- Main
Low dimensional magnetism
- Kjall, Jonas Alexander
- Advisor(s): Moore, Joel E
Abstract
Magnetism is a subject that has fascinated mankind for countless generations. With the development of quantum mechanics around a century ago a fundamental understanding of many of the underlying causes of magnetism were obtained. However, the long range interaction combined with the complex systems magnetism appears in makes it very hard to investigate it. In our days this research area is more active than ever, mainly due to future demand of the electronic industry for components engineered down to the atomic level. Quantum effects gets more important at short scales, especially in lower dimensional materials like sheets and wires. The rapidly increasing amount of computational power available makes the numerical techniques a more important part of the research effort. Many of these are especially well suited to analyze lower dimensional quantum problems. Three of the most important techniques, (classical) Monte Carlo, Exact Diagonalization (ED) and matrix product states (MPS) based techniques, like density renormalization group (DMRG) and time evolving block decimation (TEBD) will be described in some detail and put to use later in this dissertation.
With the rapid development of experimental techniques for ultracold gases in optical traps a new approach to investigate magnetic properties that are hard achieve or control in the solid state has emerged. We first study the ground-state phase diagram of a spin-1 condensate trapped in an optical trap when the magnetic dipole interaction between the atoms is taken into account along with confinement and spin precession. The boundaries between the regions of ferromagnetic and polar phases move as the dipole strength is varied and the ferromagnetic phases can be modulated. The magnetization of the ferromagnetic phase perpendicular to the field becomes modulated as a helix winding around the magnetic field direction, with a wavelength inversely proportional to the dipole strength. This modulation should be observable for current experimental parameters in 87Rb. Hence the much-sought supersolid state, with broken continuous translation invariance in one direction and broken global U(1) invariance, occurs generically as a metastable state in this system as a result of dipole interaction. The ferromagnetic state parallel to the applied magnetic field becomes striped in a finite system at strong dipolar coupling.
The development of artificial gauge fields, that can mimic magnetic fields, in ultracold gases suggests that atomic realization of fractional quantum Hall physics will become experimentally practical in the near future. While it is known that bosons on lattices can support quantum Hall states, the universal edge excitations that provide the most likely experimental probe of the topological order have not been obtained. We find that the edge excitations of an interacting boson lattice model are surprisingly sensitive to interedge hybridization and edge-bulk mixing for some confining potentials. With properly chosen potentials and fluxes, the edge spectrum is surprisingly clear even for small systems with strong lattice effects such as bandwidth. Various fractional quantum Hall phases for bosons can be obtained, and the phases ν=1/2 and ν=2/3 have the edge spectra predicted by the chiral Luttinger liquid theory.
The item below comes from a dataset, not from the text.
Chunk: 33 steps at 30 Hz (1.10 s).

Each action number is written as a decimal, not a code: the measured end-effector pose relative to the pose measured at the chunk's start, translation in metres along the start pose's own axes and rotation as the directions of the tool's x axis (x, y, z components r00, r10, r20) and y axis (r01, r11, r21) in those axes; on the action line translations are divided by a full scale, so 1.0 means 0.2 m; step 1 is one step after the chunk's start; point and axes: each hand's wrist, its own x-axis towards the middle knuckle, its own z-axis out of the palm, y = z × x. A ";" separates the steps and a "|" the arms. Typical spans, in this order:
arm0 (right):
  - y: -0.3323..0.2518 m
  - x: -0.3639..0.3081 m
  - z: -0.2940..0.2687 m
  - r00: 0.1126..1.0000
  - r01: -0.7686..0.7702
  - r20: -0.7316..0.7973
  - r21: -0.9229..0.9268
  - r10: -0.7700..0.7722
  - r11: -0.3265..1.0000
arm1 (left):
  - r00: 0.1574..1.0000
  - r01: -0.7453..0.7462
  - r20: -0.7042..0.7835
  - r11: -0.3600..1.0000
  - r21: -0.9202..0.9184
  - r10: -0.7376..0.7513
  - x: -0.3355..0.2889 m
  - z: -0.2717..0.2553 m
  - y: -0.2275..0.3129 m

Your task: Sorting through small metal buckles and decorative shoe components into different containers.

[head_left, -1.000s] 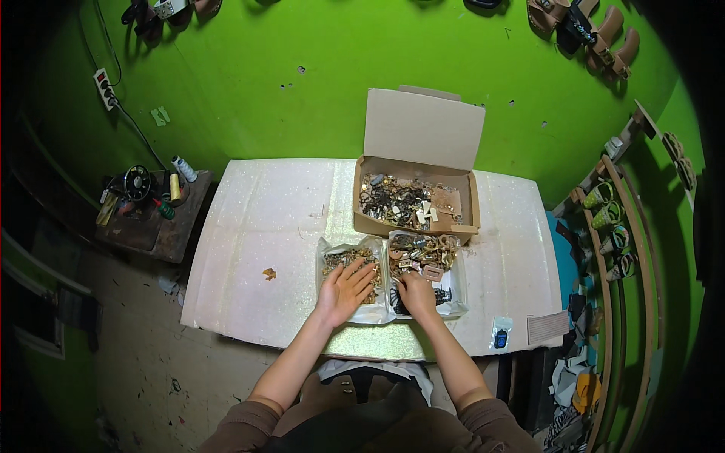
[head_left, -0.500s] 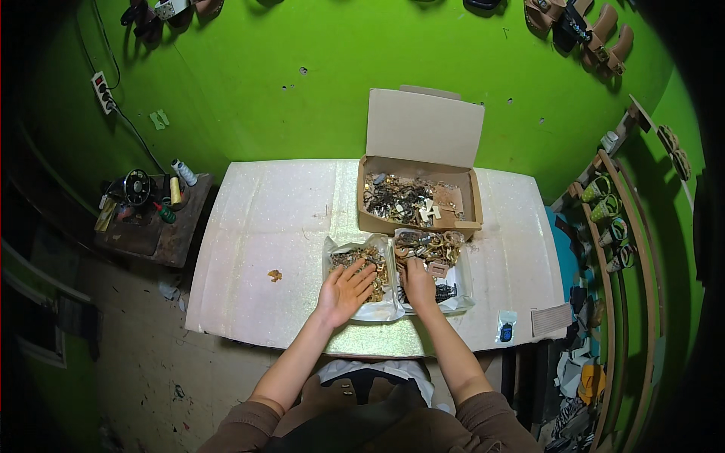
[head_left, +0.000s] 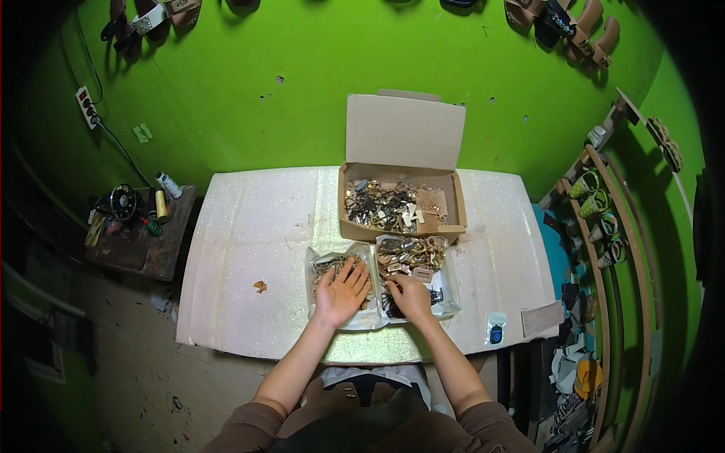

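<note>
My left hand (head_left: 341,297) lies palm up with its fingers stretched out above the left tray (head_left: 361,325), a shallow white one holding small gold and silver metal fittings. No held object shows on the palm. At the left part of the right tray (head_left: 453,293), my right hand (head_left: 412,299) has its fingertips pinched together, pointing toward the left hand. Whatever is between them is too small to make out. Buckles and rings (head_left: 414,253) in gold, brown and dark tones fill that tray's far half, and black pieces (head_left: 436,295) lie nearer.
Behind the trays stands an open cardboard box (head_left: 400,232) of mixed fittings, its lid raised. A brown-orange scrap (head_left: 260,287) lies left on the white table (head_left: 242,226). A small bag (head_left: 495,329) and a paper (head_left: 541,319) lie right. A sewing machine (head_left: 123,202) stands far left.
The view has shifted slightly. My right hand has drawn back a little from deeper in the right tray, its fingertips now turned left. My left hand has moved slightly right, still palm up.
</note>
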 end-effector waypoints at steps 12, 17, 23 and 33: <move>0.24 0.29 -0.45 0.892 -0.321 0.450 0.567 0.041 0.758 | 0.999 0.033 0.004 0.999 -0.032 -0.033 0.35 0.24 -0.20; 0.52 0.48 -0.62 0.935 -0.315 0.345 0.696 0.084 0.645 | 0.998 -0.054 0.014 0.998 -0.023 0.055 0.50 0.26 -0.20; 0.70 0.80 -0.66 0.943 -0.146 0.328 0.543 -0.049 0.827 | 0.985 -0.171 -0.026 0.985 0.008 0.171 0.71 0.34 -0.17; 0.72 1.17 -0.24 0.776 0.384 0.488 0.138 -0.400 0.913 | 0.923 -0.350 -0.133 0.932 0.097 0.361 1.07 0.35 -0.01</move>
Also, some of the traditional experimental techniques for detecting magnetic order and dynamics in solid state materials, like neutron scattering has had somewhat of a renaissance lately. In a recent experiment on CoNb2O6, Coldea et. al. found for the first time experimental evidence of the exceptional Lie algebra E8. The emergence of this symmetry was theoretically predicted long ago for the transverse quantum Ising chain in the presence of a weak longitudinal field. We consider an accurate microscopic model of CoNb2O6 incorporating additional couplings and calculate numerically the dynamical structure function using a recently developed matrix-product-state method. The excitation spectra show bound states characteristic of the weakly broken $textrm{E}_8$ symmetry. We compare the observed bound state signatures in this model to those found in the transverse Ising chain in a longitudinal field and to experimental data.
Finally, we investigate the ground state phase diagram of a related quantum spin chain, the S=2 XXZ chain with single-ion anisotropy. The interest in this system comes mainly from connecting the highly quantum mechanical spin-1 phase diagram with the classical S=∞ phase diagram. While most of these questions where believed to have been satisfactorily answered mainly with DMRG, some recent studies have questioned some of the conclusions. We use several of the recent advances within DMRG and perform a detailed analysis of the whole phase diagram. We extend the phase diagram by considering different types of single ion anisotropies which help us to answer two important questions: First we show that one can adiabatically move from the isotropic Heisenberg point to the so-called large-D phase with a continuous change of the Hamiltonian. Second, we can tune the model into a predicted intermediate phase which is equivalent to the topologically non-trivial spin-1 Haldane phase. Furthermore, we study the spin-3 XXZ chain to help explaining the development of the classical phase diagram.